The Cosmos in Verse: An Interview with Joseph Conlon
There raged a thumping cosmic ballyhoo,
A manic dance – a rumpus to arouse
The universe: of Higgs and W,
Electrons, gluons, muons, Zs and taus…
For centuries, poetry and science have shared an unlikely journey of connection. Before turning to the arts, Keats was a doctor. Chaucer dabbled in astronomy. Continuing this tradition, New College Fellow of Physics, Joseph Conlon has recently published a new book of poetry, Origins: The Cosmos in Verse. Drawing on his scientific expertise, Conlon explores the origins of our universe in two long-form poems - 'Elements' and 'Galaxies'.
Read Origins: The Cosmos in Verse here
To celebrate the launch of his new work, we spoke to Joseph about his inspirations, aspirations and writing process:
How do you balance your roles as a professor of physics and a poet?
The way I see it is that I am a physicist, and a core part of being a physicist is to communicate the wonder and glory of this subject. Although mathematics is the technical language of physics, relatively few people speak this particular language. The vernacular tongue is English and poetry is, in a sense, the highest form of this vernacular: so it is right and proper to translate the tale of the concepts, the discoveries and the heroes of physics into English poetry. I am a physicist who writes.
What first inspired you to explore the intersection between poetry and physics?
I've always enjoyed poetry as a reader and from an early age I learned a lot of poems by heart. 'Peak memorisation' was probably when I was about 30; I added up what I knew, and it came to about 2500 lines in total (sadly the brain loses sharpness as I get older!).

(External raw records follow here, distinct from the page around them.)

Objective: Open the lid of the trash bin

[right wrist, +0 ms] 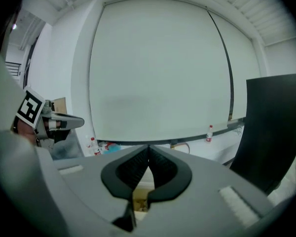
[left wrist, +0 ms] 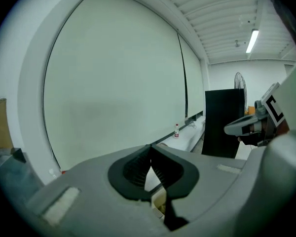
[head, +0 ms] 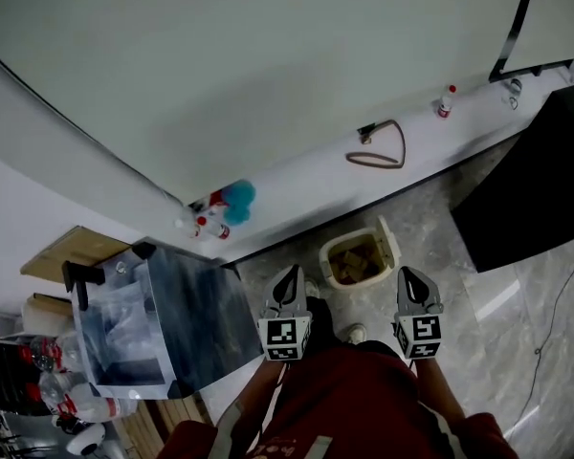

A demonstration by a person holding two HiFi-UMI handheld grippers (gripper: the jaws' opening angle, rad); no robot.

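Dim, even indoor light; a ceiling strip lamp [left wrist: 252,41] glows above the black cabinet [left wrist: 224,122]; fisheye edges darken, perhaps slightly soft.

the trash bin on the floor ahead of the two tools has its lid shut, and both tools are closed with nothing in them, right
Not quite. In the head view the trash bin has its lid standing open, with brownish contents showing inside. The rest holds: the left tool and the right tool are each closed and empty in their own gripper views.
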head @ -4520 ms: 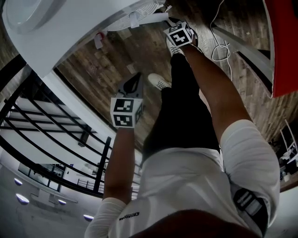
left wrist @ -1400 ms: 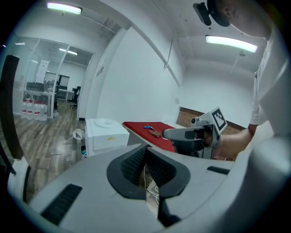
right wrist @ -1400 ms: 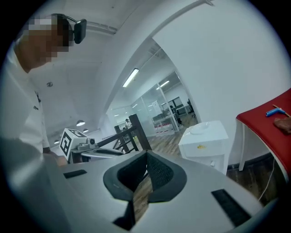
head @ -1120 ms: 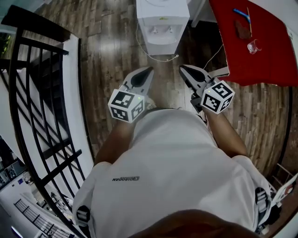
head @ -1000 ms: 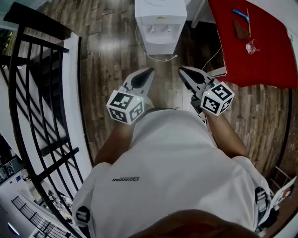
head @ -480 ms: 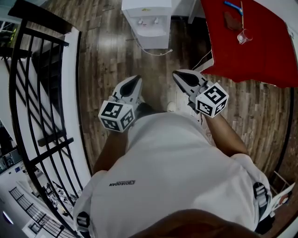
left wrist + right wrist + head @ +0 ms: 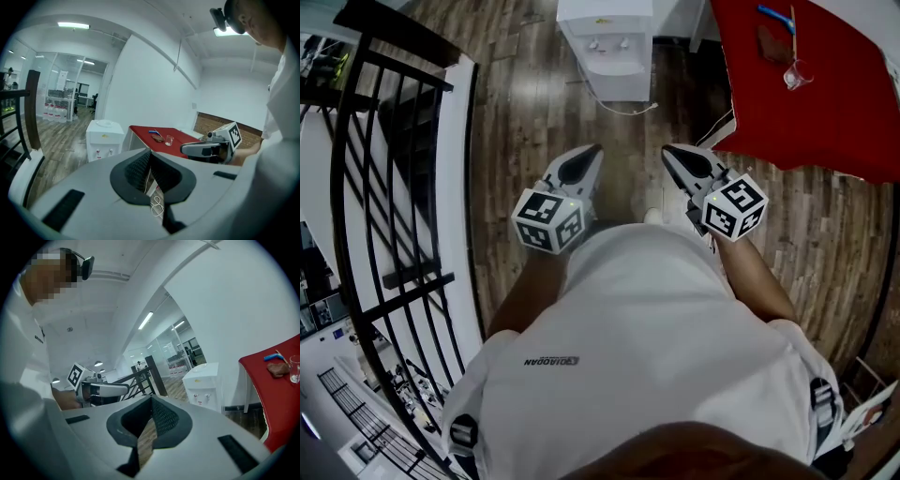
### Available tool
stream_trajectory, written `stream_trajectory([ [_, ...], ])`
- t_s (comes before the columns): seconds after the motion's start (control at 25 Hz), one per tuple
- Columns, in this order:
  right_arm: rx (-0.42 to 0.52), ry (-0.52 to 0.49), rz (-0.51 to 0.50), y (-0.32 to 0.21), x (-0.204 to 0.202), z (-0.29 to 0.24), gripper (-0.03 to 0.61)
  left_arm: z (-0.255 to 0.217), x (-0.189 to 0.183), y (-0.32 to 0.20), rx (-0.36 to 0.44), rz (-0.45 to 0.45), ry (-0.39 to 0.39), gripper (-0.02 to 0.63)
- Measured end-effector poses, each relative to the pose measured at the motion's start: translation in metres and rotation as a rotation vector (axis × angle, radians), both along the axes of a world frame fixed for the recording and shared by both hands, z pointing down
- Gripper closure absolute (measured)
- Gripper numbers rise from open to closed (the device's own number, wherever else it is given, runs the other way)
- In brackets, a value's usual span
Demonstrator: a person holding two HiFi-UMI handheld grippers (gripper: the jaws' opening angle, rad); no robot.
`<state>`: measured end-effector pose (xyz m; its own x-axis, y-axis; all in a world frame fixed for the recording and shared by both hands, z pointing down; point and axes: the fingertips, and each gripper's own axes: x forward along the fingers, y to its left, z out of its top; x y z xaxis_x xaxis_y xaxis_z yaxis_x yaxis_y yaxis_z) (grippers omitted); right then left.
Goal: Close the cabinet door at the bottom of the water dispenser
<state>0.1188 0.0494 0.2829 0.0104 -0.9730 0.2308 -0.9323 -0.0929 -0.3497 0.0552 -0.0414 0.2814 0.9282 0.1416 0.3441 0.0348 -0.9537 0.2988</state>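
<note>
A person is standing well apart from the dispenser, both grippers clenched on nothing.
Black barred railing is running down the left; the left gripper and right gripper are pointing tapered grey jaws, pressed together, toward the boxy white dispenser; it is standing on the plank floor; a smooth red table is sitting right of it.

One white box-shaped water dispenser with two small taps. To its right, one red-topped table bearing one clear glass, one blue pen and one brown lump. To its left, one black barred railing. Two pale handheld tools: left gripper, right gripper.
</note>
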Motion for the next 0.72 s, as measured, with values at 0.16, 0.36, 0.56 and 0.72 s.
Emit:
stream_trajectory([
  [0.16, -0.004, 0.023, -0.001, 0.003, -0.009, -0.005, 0.558, -0.006, -0.007, 0.005, -0.002, 0.000, 0.023, 0.614],
  [0.36, -0.010, 0.028, 0.003, 0.005, -0.012, -0.004, 0.558, -0.003, -0.014, 0.008, -0.002, 0.003, 0.024, 0.614],
  [0.56, -0.013, 0.047, -0.003, 0.007, -0.012, -0.006, 0.558, -0.010, -0.010, -0.002, 0.008, -0.023, 0.050, 0.614],
  [0.72, -0.012, 0.051, 0.002, 0.011, -0.013, -0.006, 0.558, -0.016, -0.010, -0.011, 0.023, -0.049, 0.070, 0.615],
])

At some point about 6 or 7 years ago I started trying to write poetry, originally for fun and entering the Spectator's weekly competition. Then I thought that, being a physicist, I ought to write a longish (50 - 100 lines) poem on physics. This grew and grew, and as it did I developed this inner conviction that the story of the early universe is the creation epic of the modern world, that the subject deserves a book-length poem, it can only be written by someone who was a professional scientist, and that I was as qualified as anyone to try.
How do you see physics and poetry as related fields?
The best equations of physics are beautiful because they are both profound and compact; the logical consistency of physics makes them hard to modify, so that any small change can break them and render them either meaningless or with some ugly redundancy. I think the same is often true of poetry, especially formal poetry: poetry concentrates language and the best poetry also has the feature that changing even a single word disrupts both the meaning and rhythm. To me, my sense of beauty in physics and my sense of beauty in poetry are cognate.
There are two big differences to me. First, the way in which the equations of physics are universal across cultures and there is a single 'right' language of mathematics, whereas poetry is tied to the specificity of spoken language (e.g. the way most English poetry has stress based rhythm whereas classical Latin/Greek poetry is length-based). Second, the way the concepts of physics are often strange and unfamiliar whereas much canonical poetry involves 'what oft was thought, but ne'er so well expressed.'
Can you describe your writing process? How did you go about crafting the poems in Origins?
I wrote Origins mostly on the train between Didcot (where I live) and Oxford, so about 30 minutes there and 30 minutes back. This is a good length of time as it was clearly delineated from the rest of my day, but long enough to make progress.
Origins consists of two long poems, each about 1000 lines. On a good day I would write 3 to 4 lines. I had a rough sense of what I wanted to say and where each poem was going. The good thing about a long poem is that you can have various parts going at the same time, so if you feel stuck or uninspired at one place there are plenty of other bits to work on.
The poems are metrically tight, so I would start with rhyme pairs that approximately match the sense of where the text was, and then construct everything else around these so that the rhyme pairs became the natural words in the sentence. Then, edit, read aloud, edit, read aloud, edit, read aloud, edit, etc.
What were some of the challenges you faced while writing this book?
Probably turning an idiosyncratic private project into an actual physical book.
The collegiate structure — and the collegiality that eating lunch in college provides — helped enormously here for what was, to be honest, a slightly crazy idea. I was fortunate to be able to share early drafts with Craig Raine, Will Poole and Hannah Sullivan. Hannah was also enormously helpful in putting me in touch with an agent (Luke Ingram) who was willing to take me on and then submit the work to publishers.
What are your aspirations for Origins?
The aspiration is to provide words that fit the subject, words appropriate for this tale of the origin of both cosmic structure and chemical elements in the very early universe. And to be read!